Some recent human trafficking cases prosecuted by law enforcement authorities in the United States:

* Authorities in California arrested more than 40 people this summer for allegedly conspiring to smuggle scores of South Korean women into the country to work as prostitutes. Some of the women allegedly paid $16,000 each to be smuggled and were expected to repay their debts by through prostitution earnings.

* Federal officials in Florida last year reported that a 14-year-old Mexican girl was held captive in a trailer and forced to have sex with as many as 30 men a day. Her only possession was a teddy bear.

* Women as young as 14 were smuggled into the United States from rural Honduran villages and put to work in three northern New Jersey bars, drinking and dancing with customers to repay the smugglers, who beat the women if they objected, according to a federal indictment in July. Some of the women were raped by the smugglers, and those who became pregnant were forced to take abortion-inducing drugs so they could stay on the job.
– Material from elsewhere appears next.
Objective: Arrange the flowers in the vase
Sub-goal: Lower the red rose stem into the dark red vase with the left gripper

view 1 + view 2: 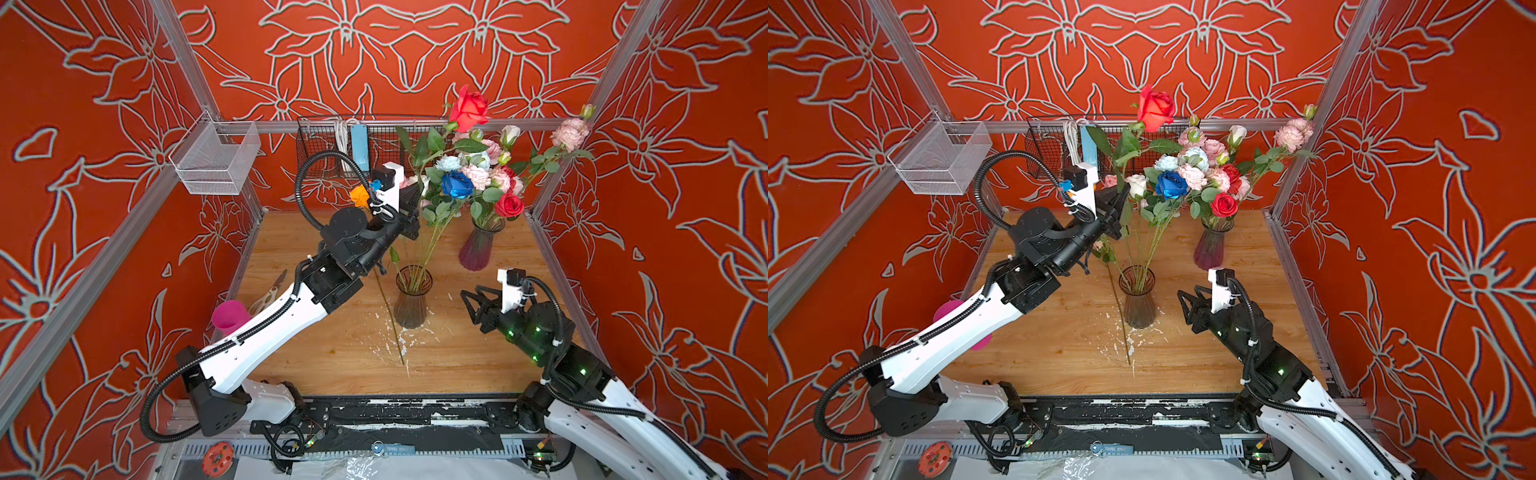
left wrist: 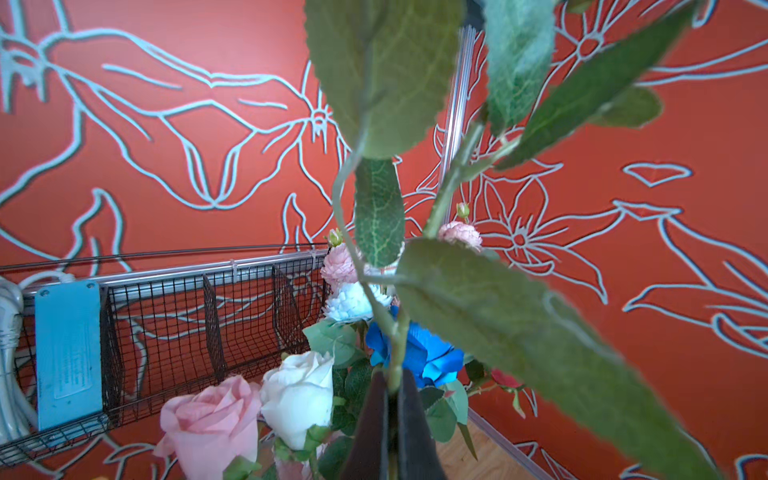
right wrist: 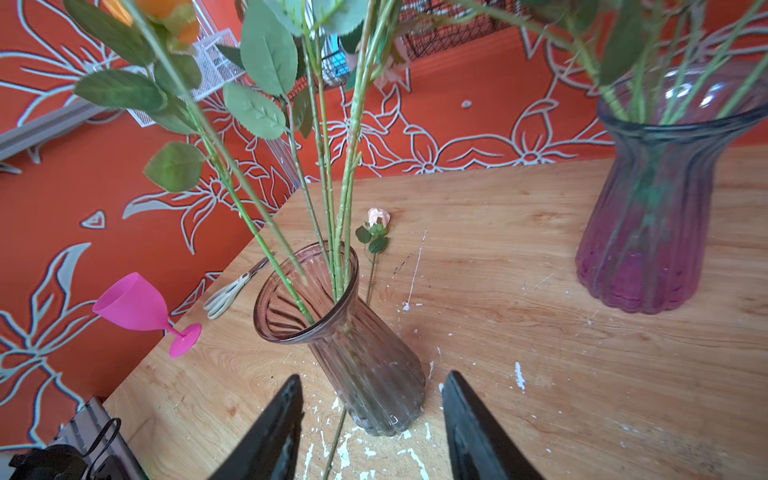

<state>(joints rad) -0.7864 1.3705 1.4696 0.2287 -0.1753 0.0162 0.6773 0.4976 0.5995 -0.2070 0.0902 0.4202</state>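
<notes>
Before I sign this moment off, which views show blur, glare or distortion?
Left wrist view: leaves close to the lens are soft, and the left gripper, shut on a stem, is dark; right wrist view: bright glare on the rim of the purple vase, table in focus; both top views: evenly lit, sharp, slight colour fringing on the wallpaper.

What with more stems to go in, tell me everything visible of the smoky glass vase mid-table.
The smoky glass vase is translucent brownish-pink, ribbed, with a flared rim, narrow neck and wider body. It stands upright on the wooden table among white flecks. Several green stems stand in it, leaning on the rim. A loose pink-budded stem lies past its base; contact unclear. The open right gripper faces it, apart.
</notes>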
* A now-separated couple from Egypt were charged in February with holding a girl from their country as a slave in their Irvine, Calif., home, forcing her to work under harsh conditions for no pay. Authorities said the girl, now in foster care, was forced to sleep in the garage, which had no light or ventilation, was forbidden from playing outside and never allowed to attend school or see a doctor in two years with the family.

* A Litchfield, N.H., couple were sentenced last year to six years in prison for forcing Jamaican laborers to work in their tree-cutting business. Timothy Bradley, 43, and Kathleen O'Dell, 48, were convicted of taking the workers' passports and visas, lying to them and reneging on promises about pay and housing.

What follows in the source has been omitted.